Top of Recorded information

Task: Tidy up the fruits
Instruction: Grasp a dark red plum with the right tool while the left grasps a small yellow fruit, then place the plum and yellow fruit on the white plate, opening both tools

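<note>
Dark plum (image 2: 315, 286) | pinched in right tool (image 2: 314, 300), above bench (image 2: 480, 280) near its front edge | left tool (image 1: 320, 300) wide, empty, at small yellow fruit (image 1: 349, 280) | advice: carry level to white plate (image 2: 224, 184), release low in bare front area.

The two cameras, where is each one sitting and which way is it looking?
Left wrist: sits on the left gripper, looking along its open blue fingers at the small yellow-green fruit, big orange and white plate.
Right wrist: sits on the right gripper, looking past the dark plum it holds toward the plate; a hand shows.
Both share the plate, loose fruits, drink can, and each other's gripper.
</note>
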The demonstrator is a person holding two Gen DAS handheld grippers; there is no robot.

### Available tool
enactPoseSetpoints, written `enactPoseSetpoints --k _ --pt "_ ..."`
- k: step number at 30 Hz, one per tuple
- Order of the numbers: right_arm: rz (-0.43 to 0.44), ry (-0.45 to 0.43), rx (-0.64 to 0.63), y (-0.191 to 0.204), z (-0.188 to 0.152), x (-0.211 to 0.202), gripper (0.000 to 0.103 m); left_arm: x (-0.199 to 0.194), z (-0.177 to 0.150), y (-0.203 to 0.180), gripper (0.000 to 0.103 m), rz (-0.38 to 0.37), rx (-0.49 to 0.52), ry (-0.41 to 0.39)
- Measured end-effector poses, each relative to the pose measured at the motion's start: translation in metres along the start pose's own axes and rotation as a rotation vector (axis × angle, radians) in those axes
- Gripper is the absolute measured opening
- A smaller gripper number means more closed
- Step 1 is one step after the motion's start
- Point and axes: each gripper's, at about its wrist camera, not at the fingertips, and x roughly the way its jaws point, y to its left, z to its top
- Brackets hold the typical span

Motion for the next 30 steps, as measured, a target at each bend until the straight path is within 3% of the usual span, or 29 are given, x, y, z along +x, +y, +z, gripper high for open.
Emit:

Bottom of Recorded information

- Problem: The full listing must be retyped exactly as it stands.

- Result of this task:
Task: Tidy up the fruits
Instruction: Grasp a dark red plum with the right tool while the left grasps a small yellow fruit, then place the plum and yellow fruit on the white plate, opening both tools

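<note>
Dark plum (image 2: 315, 286) | pinched in right tool (image 2: 314, 300), above bench (image 2: 480, 280) near its front edge | left tool (image 1: 320, 300) wide, empty, at small yellow fruit (image 1: 349, 280) | advice: carry level to white plate (image 2: 224, 184), release low in bare front area.

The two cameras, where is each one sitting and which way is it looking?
Left wrist: sits on the left gripper, looking along its open blue fingers at the small yellow-green fruit, big orange and white plate.
Right wrist: sits on the right gripper, looking past the dark plum it holds toward the plate; a hand shows.
Both share the plate, loose fruits, drink can, and each other's gripper.
</note>
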The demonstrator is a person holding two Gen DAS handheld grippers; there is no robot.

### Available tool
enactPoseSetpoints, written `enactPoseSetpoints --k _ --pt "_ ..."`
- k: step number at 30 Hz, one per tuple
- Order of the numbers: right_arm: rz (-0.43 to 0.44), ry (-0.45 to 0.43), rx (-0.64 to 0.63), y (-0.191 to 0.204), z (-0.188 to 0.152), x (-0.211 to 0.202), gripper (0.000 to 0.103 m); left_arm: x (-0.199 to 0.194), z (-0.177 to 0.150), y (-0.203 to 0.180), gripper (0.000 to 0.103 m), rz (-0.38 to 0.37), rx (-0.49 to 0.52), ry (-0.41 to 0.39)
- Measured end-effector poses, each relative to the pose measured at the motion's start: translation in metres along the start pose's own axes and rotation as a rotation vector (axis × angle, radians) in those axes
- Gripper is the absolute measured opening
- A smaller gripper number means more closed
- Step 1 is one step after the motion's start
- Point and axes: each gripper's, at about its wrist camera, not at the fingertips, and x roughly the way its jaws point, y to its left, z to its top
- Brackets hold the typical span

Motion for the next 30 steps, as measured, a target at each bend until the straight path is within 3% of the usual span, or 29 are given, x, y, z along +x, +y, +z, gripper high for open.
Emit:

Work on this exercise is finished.